• **PROBLEM STATEMENT**: Reproduce the records below exactly, but only between the lines holding "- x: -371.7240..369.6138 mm" and "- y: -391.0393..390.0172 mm", inclusive.

=== Section Start ===

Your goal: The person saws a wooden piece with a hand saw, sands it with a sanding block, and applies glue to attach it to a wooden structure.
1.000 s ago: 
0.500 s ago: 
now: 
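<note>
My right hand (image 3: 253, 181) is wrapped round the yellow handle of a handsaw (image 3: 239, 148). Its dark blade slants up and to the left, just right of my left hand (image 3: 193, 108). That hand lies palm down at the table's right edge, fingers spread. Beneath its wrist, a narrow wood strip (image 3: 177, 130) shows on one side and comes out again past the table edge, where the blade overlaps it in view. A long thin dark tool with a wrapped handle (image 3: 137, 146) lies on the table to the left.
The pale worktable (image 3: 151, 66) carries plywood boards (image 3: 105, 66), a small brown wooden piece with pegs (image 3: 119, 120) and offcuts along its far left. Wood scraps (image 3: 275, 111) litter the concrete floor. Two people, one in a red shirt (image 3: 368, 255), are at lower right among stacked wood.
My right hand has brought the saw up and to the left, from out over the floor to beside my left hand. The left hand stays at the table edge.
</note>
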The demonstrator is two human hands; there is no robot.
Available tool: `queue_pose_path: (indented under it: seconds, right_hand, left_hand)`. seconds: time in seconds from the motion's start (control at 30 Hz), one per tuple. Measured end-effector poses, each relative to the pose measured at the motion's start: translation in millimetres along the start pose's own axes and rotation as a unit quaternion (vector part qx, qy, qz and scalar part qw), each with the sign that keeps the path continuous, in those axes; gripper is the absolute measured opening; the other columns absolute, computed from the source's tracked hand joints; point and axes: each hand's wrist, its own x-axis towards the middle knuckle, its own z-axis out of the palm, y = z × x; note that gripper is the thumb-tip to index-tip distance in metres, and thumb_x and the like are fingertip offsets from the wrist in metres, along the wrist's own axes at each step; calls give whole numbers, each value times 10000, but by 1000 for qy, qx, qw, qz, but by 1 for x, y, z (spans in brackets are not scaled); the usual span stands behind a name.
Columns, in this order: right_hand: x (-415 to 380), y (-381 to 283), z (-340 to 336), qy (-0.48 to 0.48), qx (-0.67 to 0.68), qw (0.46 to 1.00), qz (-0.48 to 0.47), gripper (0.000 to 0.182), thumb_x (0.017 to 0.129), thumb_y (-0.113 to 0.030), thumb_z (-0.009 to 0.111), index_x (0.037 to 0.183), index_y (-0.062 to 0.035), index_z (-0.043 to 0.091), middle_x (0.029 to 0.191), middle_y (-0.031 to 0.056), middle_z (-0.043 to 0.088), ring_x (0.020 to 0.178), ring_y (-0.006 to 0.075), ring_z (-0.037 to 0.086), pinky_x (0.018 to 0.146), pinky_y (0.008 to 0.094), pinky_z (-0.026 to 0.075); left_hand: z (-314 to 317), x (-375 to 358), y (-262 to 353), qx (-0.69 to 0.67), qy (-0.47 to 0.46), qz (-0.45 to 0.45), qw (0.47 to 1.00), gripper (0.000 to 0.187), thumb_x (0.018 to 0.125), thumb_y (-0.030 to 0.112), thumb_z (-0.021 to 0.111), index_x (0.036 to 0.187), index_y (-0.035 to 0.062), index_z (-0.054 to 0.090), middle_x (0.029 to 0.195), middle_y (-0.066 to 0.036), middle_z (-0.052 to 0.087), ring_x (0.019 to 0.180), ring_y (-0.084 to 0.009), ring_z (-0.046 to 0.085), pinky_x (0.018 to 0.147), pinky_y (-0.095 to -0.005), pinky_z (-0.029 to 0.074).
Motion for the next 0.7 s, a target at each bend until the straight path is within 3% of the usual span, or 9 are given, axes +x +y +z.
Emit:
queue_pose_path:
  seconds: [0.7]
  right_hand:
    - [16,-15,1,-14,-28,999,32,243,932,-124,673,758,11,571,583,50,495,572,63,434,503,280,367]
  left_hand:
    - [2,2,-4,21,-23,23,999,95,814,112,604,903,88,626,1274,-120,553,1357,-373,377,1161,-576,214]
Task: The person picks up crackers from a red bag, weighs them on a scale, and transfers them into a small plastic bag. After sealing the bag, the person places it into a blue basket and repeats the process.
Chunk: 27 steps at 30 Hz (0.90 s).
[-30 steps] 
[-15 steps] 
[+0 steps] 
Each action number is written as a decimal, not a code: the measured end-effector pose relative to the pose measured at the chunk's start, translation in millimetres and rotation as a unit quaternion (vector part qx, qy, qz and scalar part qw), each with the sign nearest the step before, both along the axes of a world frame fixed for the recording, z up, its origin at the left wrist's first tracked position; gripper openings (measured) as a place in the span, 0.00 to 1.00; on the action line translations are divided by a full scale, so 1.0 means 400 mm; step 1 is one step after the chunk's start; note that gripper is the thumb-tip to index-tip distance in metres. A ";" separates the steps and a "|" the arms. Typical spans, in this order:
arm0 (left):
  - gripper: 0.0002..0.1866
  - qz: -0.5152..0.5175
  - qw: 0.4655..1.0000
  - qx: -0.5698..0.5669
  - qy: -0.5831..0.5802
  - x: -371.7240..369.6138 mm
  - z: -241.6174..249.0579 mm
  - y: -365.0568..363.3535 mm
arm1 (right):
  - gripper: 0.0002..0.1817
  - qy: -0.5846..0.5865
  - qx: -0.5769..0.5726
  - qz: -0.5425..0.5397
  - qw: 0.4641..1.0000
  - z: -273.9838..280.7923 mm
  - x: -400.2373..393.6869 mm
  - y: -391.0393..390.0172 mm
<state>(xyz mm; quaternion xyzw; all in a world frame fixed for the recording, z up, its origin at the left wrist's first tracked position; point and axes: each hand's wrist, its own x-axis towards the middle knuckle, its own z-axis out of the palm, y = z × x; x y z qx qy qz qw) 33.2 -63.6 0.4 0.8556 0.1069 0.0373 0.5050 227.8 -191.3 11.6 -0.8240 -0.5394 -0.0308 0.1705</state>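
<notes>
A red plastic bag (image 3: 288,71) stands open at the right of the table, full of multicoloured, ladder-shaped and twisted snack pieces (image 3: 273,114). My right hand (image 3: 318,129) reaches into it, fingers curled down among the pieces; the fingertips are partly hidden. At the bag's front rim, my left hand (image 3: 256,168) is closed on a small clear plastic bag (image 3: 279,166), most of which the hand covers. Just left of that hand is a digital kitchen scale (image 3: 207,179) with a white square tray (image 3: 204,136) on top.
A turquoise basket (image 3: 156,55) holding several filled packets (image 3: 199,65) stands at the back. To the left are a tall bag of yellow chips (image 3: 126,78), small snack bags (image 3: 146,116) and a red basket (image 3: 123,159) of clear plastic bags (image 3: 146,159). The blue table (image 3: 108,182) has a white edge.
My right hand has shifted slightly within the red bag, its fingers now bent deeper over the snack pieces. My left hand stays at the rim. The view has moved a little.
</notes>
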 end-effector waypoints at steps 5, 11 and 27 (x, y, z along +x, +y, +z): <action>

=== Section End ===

• **RESULT**:
  - x: -371.7240..369.6138 mm
  - z: -241.6174..249.0579 mm
  - y: -365.0568..363.3535 mm
arm1 (right):
  - gripper: 0.0002..0.1817
  - qy: -0.5846..0.5865
  - qx: -0.5769..0.5726
  - qz: -0.5425..0.5397
  - qw: 0.4641..1.0000
  - z: -273.9838..280.7923 mm
  - x: -400.2373..393.6869 mm
  - y: -391.0393..390.0172 mm

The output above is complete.